Task to carry out ▸ For each line of the data below, copy it if it holds the word "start".

Collected material ▸
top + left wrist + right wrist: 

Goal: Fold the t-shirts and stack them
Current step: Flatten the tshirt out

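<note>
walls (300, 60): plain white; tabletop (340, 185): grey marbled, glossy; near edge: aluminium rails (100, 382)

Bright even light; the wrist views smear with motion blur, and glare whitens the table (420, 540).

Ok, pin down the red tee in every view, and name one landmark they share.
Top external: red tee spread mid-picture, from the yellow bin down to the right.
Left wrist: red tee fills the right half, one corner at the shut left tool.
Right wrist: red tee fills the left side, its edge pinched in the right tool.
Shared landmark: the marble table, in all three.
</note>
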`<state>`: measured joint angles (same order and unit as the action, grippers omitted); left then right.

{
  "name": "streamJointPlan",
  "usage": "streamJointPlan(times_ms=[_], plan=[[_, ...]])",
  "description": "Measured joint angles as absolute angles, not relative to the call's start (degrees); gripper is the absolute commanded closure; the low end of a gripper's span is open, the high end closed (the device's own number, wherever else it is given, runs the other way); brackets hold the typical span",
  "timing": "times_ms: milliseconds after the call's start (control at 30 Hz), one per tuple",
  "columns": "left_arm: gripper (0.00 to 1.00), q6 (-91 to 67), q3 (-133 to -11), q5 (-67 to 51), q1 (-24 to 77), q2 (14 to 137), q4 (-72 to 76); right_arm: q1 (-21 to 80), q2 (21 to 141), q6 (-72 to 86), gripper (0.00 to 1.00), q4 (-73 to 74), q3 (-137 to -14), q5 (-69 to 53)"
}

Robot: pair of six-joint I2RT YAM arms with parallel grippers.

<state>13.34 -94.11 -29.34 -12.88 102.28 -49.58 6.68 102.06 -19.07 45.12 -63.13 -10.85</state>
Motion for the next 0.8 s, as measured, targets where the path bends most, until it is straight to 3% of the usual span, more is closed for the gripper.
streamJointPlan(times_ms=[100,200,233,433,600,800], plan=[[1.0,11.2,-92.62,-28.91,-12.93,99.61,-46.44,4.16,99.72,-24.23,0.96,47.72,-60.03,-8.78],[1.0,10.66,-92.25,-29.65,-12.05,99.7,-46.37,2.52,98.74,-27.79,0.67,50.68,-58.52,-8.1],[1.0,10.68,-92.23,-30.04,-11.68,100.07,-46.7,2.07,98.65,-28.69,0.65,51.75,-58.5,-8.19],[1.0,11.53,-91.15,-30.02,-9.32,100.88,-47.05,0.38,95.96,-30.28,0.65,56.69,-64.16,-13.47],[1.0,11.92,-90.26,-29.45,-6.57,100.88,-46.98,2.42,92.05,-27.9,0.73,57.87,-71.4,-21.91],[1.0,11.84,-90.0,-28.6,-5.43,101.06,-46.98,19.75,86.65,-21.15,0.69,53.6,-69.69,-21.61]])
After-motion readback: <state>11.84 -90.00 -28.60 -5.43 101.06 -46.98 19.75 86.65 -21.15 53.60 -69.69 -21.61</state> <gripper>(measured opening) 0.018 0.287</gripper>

Exercise solution ▸
  "description": "Measured joint angles as absolute angles, not relative to the call's start (degrees); gripper is the absolute commanded closure; the low end of a gripper's span is open, the high end closed (the device's own number, wherever else it is given, runs the other way); brackets hold the typical span",
  "timing": "times_ms: milliseconds after the call's start (control at 30 Hz), one per tuple",

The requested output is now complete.